NZ appalled at Japanese admission on whaling
18 July 2001 Media Statement
NZ appalled at Japanese admission on whaling tactics
Prime Minister Helen
Clark said today that she was appalled by the reported
admission of a senior Japanese fisheries official that Japan
has been, in effect, bribing poorer nations to support
Japan's campaign to overturn a global moratorium against
whaling.
Helen Clark was responding to media reports that a Japanese fisheries agency head, Maseyuku Komatsu, had made the admission.
"New Zealand and other countries opposed to whaling have long suspected that Japan was using overseas development aid money to persuade poorer nations, without any direct interest in whaling, to support Japan's pro-whaling stance at the International Whaling Commission.
"Japan must surely be embarrassed by today's revelation from one its own senior officials.
"For some time now Japan has been under suspicion of effectively buying the support of poorer countries.
"At last year's annual IWC meeting in Adelaide, for example, six Caribbean countries voted with Japan on virtually every motion, and helped to overturn a joint New Zealand-Australian proposal for a South Pacific whale sanctuary.
"When put alongside Japan's longstanding but spurious assertion that it is taking large numbers of whales for purely 'scientific' and 'research' purposes, this confirmation of Japan's tactics shows the desperate lengths it will go to in order to maintain whaling.

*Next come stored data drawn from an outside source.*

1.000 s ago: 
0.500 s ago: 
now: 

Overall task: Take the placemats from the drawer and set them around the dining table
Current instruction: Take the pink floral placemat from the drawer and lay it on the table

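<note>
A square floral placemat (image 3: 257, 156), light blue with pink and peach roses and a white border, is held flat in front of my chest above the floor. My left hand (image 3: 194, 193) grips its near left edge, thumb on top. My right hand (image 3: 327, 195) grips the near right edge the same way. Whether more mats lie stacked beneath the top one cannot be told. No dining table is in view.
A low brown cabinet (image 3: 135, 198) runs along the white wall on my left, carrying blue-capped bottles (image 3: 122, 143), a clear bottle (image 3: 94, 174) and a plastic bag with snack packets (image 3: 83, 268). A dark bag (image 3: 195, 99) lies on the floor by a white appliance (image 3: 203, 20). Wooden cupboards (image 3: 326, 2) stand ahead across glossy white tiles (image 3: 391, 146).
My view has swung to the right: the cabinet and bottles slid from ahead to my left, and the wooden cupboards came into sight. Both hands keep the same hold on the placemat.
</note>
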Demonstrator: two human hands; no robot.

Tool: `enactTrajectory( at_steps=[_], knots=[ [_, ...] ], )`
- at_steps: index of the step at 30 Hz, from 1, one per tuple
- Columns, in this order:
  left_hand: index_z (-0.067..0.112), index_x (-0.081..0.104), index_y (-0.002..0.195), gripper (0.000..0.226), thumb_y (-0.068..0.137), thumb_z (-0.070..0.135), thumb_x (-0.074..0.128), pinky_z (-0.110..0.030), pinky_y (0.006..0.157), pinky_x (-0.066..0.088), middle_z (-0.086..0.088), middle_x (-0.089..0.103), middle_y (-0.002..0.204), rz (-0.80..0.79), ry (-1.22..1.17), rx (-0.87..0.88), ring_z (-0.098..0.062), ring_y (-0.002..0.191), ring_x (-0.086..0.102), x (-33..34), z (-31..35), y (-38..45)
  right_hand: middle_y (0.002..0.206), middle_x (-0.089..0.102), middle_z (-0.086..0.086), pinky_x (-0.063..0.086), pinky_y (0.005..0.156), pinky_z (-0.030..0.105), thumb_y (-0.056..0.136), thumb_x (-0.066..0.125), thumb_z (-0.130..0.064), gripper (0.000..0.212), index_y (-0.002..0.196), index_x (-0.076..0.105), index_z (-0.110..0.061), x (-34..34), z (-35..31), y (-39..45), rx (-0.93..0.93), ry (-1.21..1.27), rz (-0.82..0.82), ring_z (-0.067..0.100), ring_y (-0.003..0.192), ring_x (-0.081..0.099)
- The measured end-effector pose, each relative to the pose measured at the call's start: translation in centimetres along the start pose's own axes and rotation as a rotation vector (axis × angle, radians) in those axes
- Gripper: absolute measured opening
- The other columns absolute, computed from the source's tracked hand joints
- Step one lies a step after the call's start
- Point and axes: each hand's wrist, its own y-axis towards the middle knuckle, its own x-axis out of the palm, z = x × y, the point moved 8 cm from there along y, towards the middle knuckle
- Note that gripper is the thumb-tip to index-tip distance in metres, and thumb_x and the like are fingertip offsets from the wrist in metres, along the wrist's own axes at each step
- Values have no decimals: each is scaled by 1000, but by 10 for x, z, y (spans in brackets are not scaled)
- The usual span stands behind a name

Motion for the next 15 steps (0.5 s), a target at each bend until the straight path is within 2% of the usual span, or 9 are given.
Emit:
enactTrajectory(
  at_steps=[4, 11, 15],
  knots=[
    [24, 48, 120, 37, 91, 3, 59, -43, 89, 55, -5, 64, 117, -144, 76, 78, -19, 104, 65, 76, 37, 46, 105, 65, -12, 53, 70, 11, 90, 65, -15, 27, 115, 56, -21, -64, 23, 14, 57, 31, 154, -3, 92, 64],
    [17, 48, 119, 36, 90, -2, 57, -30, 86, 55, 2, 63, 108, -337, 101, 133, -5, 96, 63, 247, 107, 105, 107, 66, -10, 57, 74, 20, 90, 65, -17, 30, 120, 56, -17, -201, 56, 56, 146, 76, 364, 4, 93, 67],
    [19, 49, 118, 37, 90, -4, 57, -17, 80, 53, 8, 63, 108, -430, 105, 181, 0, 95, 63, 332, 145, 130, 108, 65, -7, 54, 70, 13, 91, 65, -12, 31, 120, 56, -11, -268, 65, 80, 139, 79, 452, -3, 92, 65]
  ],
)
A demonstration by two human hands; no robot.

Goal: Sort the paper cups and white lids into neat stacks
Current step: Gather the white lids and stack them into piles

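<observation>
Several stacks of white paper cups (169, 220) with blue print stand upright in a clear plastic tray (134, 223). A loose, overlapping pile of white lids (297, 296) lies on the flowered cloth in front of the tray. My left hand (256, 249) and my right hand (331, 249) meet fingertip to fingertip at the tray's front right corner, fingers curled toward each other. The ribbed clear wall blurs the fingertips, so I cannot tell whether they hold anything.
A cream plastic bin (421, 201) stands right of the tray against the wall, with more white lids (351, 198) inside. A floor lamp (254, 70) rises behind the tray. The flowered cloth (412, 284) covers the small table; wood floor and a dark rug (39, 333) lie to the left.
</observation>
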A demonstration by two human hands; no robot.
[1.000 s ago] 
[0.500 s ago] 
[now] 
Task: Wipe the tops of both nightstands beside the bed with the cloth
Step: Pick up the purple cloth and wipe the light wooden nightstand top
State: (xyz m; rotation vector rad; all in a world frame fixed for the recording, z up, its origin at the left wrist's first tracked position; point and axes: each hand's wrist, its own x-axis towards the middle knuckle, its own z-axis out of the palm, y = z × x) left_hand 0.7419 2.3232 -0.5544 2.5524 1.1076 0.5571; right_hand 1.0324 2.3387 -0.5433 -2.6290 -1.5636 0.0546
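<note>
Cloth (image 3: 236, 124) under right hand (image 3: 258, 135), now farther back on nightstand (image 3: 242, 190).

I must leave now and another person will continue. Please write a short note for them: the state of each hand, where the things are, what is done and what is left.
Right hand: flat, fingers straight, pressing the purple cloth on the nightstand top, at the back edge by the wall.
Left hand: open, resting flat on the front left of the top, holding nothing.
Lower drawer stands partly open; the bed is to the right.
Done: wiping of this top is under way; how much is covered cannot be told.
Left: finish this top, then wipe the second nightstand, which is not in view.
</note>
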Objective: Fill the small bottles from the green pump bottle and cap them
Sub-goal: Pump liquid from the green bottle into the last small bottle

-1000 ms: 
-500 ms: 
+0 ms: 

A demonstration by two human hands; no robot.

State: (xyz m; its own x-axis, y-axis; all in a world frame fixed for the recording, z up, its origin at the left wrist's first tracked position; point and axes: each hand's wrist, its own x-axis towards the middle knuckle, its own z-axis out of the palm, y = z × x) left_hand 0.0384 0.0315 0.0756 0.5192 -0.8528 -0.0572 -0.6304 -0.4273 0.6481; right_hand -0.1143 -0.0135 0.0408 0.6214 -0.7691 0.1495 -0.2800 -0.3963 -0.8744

"The same official likens minke whales to cockroaches, an assertion which New Zealand and a majority of other nations on the IWC will never accept.
New Zealand Conservation Minister Sandra Lee is travelling to London, leading New Zealand's delegation to the plenary session of the IWC.
"If Japan is indeed indulging in the sort of behaviour alluded to by Mr Komatsu, it can only underline the bankruptcy of its stance on whaling.
"New Zealand will again be pushing strongly for the creation of whale sanctuaries in the South Pacific and South Atlantic whale sanctuaries, to sit alongside the existing Southern Ocean and Indian Ocean sanctuaries.
"We are more determined than ever to protect the great mammals of the ocean in perpetuity, and today's admission bv Japan underlines the urgency of this task", Helen Clark said.